Segment Start: Collected material

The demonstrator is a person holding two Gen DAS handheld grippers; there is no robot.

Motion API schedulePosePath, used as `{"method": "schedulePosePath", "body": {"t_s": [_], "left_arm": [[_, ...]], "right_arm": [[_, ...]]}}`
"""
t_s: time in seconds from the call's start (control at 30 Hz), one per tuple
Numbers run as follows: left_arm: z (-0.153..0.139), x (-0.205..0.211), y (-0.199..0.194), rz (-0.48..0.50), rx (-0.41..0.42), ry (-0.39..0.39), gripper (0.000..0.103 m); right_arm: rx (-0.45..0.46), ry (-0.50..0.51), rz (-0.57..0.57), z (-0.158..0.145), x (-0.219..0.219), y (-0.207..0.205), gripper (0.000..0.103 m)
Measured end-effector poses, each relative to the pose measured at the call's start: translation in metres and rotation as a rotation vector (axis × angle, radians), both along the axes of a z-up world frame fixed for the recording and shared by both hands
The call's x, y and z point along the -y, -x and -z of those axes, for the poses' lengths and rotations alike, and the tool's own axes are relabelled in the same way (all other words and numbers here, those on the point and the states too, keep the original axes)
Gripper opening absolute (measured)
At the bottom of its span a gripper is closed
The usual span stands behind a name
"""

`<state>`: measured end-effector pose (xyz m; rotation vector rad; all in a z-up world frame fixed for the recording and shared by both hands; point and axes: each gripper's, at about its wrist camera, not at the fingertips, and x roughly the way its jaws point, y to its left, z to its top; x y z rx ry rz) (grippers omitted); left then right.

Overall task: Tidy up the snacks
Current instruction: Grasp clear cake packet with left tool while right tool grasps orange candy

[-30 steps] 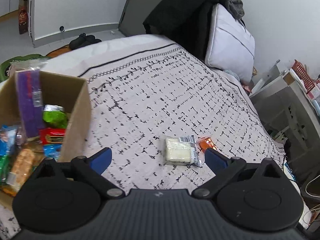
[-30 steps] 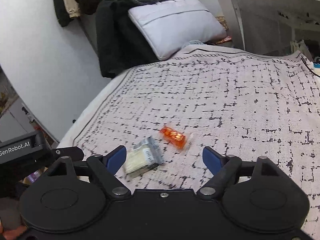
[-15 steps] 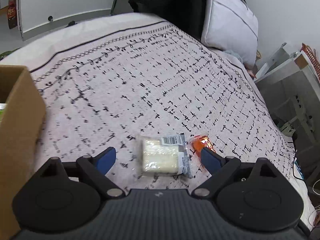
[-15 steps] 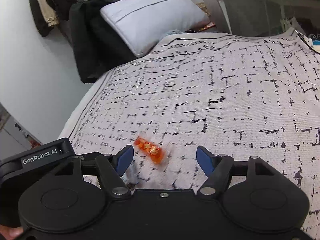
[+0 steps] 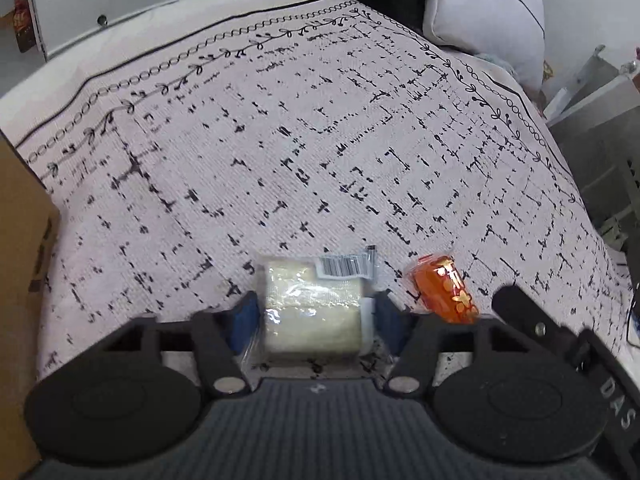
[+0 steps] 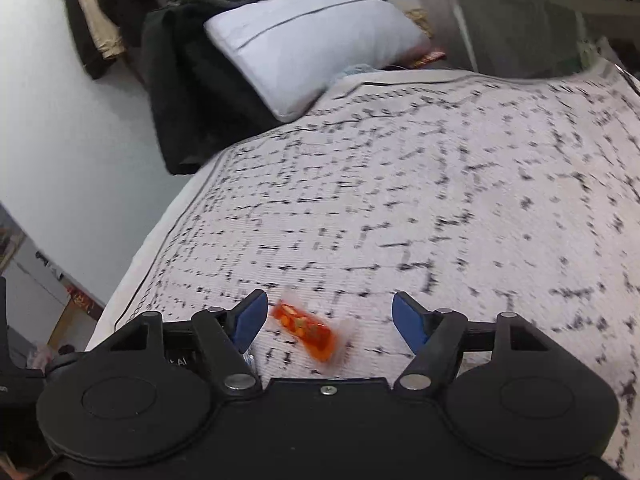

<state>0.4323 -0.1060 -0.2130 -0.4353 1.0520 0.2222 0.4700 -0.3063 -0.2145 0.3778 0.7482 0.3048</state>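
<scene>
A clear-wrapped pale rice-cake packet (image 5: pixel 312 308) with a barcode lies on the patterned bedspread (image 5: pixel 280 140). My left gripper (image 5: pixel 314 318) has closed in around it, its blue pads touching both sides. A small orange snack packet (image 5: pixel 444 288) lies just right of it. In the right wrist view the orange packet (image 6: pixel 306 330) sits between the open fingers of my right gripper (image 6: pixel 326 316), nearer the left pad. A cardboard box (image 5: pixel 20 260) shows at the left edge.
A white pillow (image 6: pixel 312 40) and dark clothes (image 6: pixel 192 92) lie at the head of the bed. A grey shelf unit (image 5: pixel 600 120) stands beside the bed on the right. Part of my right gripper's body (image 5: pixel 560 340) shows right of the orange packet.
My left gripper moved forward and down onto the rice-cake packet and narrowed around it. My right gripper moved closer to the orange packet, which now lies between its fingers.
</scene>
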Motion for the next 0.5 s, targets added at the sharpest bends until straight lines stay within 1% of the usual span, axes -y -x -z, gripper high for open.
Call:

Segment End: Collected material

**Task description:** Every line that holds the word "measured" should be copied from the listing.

**Finished task:**
Measured end-effector poses, each relative to the pose measured at the call's start: translation in metres and rotation as a rotation vector (axis × angle, radians), both along the axes of a z-up world frame fixed for the recording and shared by both hands
Gripper opening absolute (measured)
`<state>`: measured end-effector pose (xyz m; rotation vector rad; all in a z-up world frame fixed for the recording and shared by both hands; point and axes: each gripper's, at about its wrist camera, not at the fingertips, and x roughly the way its jaws point, y to its left, z to its top; x y z rx ry rz) (grippers omitted); left then right.

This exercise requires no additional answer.